Lire Théorème vivant, c'est aussi pour cela avancer en ayant confiance. Savoir que l'auteur veut nous faire partager plus que ses élucubrations, intelligibles pour quelques dizaines de tarés des dérivés (sans doute pas le bon terme, vous voyez l'idée) et amateurs de géométrie comme lui. La forme du livre est de ce point de vue très didactique : il a inséré au milieu de son journal de bord avec récit de conférences diverses, sa correspondance par mail avec le jeune chercheur qui l'assiste, souvent à quelques milliers de kilomètres de distance. On y lit leurs doutes partagées, leurs espérances fulgurantes, leur collaboration. On lit une autobiographie sans fausse pudeur, d'un type partagé entre humilité devant ses maîtres en mathématiques et certitude de sa valeur puisqu'il pense pouvoir obtenir la médaille Fields. En l'occurence, il l'obtient.
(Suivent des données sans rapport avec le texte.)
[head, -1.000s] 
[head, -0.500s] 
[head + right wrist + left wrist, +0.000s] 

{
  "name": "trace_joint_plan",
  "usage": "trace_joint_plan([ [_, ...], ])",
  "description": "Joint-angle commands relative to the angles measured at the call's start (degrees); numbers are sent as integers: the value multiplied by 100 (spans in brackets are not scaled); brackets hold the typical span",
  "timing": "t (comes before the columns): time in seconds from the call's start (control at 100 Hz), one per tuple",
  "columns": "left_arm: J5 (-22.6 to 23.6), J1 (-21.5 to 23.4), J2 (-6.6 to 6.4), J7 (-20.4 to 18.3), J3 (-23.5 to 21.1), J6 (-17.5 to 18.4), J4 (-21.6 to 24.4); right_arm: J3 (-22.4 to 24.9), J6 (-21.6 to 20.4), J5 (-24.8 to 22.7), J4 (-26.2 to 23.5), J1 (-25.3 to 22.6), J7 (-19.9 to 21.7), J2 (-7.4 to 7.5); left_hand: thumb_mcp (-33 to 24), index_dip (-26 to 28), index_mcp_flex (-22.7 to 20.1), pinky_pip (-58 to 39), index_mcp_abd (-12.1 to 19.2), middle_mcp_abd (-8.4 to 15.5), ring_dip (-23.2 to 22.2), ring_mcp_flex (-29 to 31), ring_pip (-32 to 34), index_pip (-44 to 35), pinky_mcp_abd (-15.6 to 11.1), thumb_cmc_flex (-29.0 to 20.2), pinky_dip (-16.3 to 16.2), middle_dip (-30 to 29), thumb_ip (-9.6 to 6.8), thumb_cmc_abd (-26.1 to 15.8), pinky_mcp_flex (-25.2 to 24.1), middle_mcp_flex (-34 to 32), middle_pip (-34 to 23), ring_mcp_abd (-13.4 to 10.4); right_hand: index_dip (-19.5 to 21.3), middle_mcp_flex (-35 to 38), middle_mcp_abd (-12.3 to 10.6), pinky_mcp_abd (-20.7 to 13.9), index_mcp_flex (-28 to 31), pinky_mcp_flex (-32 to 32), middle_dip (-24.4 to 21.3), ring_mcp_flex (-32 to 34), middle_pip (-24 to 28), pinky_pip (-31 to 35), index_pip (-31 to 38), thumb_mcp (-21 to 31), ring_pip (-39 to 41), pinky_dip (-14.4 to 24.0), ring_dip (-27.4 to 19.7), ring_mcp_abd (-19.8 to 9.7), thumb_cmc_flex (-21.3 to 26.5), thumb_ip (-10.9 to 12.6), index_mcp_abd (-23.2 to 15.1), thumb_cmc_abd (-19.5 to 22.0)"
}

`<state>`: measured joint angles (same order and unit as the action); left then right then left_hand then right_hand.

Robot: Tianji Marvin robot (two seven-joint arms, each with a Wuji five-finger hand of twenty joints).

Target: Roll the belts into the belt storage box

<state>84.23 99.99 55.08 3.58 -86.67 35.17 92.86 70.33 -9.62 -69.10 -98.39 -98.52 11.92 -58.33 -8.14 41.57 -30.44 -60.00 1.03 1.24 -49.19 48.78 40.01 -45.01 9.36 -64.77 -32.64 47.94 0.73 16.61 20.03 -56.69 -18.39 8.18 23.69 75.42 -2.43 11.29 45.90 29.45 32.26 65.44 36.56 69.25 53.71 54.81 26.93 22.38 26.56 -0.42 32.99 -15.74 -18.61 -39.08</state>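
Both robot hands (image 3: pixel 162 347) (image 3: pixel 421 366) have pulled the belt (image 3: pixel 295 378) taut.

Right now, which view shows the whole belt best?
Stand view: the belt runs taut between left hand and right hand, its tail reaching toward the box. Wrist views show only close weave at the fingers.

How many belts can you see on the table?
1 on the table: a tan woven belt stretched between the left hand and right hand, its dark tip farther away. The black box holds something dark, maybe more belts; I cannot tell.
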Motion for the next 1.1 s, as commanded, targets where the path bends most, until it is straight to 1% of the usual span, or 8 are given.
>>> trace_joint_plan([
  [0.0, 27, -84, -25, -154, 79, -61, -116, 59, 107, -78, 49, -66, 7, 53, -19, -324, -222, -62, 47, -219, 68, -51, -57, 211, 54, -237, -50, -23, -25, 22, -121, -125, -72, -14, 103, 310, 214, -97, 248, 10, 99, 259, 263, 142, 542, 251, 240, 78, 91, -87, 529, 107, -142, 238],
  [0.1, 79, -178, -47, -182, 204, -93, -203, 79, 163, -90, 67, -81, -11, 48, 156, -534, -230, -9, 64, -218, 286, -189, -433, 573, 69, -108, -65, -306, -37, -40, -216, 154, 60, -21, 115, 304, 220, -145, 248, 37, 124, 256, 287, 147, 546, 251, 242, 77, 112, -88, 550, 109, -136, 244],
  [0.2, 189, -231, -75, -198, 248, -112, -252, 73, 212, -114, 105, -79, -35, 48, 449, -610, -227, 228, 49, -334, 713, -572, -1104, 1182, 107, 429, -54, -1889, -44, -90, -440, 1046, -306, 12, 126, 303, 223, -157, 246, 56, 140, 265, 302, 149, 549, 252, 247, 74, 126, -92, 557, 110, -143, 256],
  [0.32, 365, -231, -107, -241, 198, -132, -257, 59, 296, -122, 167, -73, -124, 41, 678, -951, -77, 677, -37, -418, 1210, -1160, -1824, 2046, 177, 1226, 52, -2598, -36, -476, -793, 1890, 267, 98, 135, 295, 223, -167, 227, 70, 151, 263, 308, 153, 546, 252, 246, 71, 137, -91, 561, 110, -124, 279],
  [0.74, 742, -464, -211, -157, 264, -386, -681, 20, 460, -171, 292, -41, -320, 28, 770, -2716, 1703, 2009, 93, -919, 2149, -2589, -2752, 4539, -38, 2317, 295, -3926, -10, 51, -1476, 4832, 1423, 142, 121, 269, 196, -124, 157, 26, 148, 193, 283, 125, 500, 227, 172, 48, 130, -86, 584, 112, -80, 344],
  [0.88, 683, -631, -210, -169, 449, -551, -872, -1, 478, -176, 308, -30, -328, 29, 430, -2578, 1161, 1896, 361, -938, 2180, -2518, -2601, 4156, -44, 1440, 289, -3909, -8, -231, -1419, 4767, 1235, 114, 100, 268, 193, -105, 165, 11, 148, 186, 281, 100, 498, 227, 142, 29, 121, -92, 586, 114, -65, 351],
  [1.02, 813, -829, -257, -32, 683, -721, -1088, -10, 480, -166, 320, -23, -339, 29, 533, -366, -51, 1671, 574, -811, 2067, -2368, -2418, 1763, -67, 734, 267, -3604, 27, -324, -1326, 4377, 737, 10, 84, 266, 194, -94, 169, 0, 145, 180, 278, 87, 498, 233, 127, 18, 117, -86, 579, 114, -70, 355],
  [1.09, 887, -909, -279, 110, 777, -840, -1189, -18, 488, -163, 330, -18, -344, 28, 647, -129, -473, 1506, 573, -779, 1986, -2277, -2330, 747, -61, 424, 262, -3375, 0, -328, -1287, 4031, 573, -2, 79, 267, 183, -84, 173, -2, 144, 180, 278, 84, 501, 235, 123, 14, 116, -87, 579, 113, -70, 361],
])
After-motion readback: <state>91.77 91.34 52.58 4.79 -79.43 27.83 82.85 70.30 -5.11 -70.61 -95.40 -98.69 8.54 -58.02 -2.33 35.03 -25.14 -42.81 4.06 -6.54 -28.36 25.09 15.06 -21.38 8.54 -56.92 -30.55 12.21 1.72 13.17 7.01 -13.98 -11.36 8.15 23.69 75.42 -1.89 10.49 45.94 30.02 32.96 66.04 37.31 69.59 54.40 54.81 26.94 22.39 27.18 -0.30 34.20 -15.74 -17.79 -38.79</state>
On devine aussi les limites à la normalité d'un tel parcours. S'il prend toujours le RER B et la navette de nuit, qu'il monte même en stop après un concert des Têtes Raides, sa vie familiale très présente dans le livre est dans le même temps réduite à la portion congrue. Sa femme, qu'il présente comme une grande chercheuse en devenir, mais quelque peu prisonnière de ses choix de carrière, passe beaucoup de temps à s'occuper des poutchous auquel lui même ne peut consacrer que les interstices de sa vie de fou. Ce disant, je ne lui jette pas la pierre, il semblerait que tous les autres mathématiciens soient bien plus barrés que lui. Sa description de Princeton en ce point, est terrifiante et attendrissante à la fois : des déambulations de génies incapables de parler d'autres choses que de leurs découvertes scientifiques, vivant sous bocal. Terrifiantes car l'on peine à comprendre comment ces gens vient, mais si attendrissantes car ils ont l'air étrangers à l'orgueil au sens classique, aux honneurs et à l'argent (peu présent dans le livre, tout juste une contingence matérielle). C'est reposant et rassérénant de voir toutes ces intelligences supérieures uniquement préoccupés par leurs recherches. Au milieu des récits d'intrigants, ça fait un bien fou. Au milieu d'une rivière de démesure, je ne comprends rien à la vie de  banc de poissons filant à contre-courant, mais ils ont toute ma sympathie.